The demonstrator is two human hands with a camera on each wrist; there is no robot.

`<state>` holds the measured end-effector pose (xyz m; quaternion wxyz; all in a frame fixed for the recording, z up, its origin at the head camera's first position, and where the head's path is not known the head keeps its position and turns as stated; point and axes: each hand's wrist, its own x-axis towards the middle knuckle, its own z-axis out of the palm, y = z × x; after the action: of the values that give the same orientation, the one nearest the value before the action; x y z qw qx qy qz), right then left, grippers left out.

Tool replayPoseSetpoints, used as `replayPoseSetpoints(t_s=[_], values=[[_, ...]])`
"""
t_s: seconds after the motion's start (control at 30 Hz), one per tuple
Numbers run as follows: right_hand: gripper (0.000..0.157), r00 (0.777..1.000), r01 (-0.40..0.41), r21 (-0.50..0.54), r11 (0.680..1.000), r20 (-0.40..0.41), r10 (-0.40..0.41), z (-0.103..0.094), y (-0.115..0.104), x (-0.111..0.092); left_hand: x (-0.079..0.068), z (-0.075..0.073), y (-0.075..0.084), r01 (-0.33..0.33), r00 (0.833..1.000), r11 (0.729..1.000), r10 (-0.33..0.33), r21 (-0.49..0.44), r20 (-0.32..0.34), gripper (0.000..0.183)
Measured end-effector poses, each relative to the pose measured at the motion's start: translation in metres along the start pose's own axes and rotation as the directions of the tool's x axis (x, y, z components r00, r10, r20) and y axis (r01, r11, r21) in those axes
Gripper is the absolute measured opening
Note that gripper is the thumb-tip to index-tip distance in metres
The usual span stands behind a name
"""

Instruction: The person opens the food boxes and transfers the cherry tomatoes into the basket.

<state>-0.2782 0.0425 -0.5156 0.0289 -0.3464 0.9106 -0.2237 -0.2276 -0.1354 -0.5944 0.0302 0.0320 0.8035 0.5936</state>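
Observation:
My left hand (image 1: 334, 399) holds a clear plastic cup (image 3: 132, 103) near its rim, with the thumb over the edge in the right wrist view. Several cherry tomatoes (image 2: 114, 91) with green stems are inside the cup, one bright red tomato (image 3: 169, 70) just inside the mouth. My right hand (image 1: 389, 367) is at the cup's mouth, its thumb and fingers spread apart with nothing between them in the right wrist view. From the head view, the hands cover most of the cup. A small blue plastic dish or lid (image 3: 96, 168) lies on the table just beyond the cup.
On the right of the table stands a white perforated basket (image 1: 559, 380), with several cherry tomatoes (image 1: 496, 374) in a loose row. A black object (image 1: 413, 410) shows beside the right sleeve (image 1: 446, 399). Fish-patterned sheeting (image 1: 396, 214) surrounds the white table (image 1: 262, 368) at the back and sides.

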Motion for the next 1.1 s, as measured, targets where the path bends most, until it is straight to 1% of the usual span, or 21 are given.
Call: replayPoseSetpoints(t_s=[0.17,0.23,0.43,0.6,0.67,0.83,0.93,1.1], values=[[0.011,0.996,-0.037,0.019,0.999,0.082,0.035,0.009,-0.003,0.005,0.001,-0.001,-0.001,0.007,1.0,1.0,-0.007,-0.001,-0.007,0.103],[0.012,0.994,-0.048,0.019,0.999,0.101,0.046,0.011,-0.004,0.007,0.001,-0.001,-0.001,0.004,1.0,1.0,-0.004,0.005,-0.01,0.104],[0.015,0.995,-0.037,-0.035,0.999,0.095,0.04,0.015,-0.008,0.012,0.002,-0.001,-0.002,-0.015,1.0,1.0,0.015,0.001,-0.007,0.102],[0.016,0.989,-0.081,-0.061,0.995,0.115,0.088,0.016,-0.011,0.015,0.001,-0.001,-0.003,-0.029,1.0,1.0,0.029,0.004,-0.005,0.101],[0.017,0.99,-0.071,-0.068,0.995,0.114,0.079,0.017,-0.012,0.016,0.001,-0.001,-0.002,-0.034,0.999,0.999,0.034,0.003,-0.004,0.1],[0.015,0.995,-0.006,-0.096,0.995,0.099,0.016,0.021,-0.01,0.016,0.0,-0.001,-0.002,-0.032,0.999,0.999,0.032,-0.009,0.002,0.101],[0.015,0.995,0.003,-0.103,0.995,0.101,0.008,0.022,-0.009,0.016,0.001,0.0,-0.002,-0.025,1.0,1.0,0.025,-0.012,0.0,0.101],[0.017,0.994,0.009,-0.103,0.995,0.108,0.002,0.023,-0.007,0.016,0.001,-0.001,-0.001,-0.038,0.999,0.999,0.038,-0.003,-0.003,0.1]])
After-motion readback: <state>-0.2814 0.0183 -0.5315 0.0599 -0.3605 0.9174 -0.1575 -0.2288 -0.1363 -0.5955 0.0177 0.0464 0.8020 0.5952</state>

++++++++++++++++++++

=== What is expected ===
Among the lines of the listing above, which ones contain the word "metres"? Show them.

=== Output of the exercise ===
Measured end-effector poses, each relative to the pose measured at the motion's start: translation in metres along the start pose's own axes and rotation as the directions of the tool's x axis (x, y, z components r00, r10, r20) and y axis (r01, r11, r21) in those axes
Note that gripper is the thumb-tip to index-tip distance in metres

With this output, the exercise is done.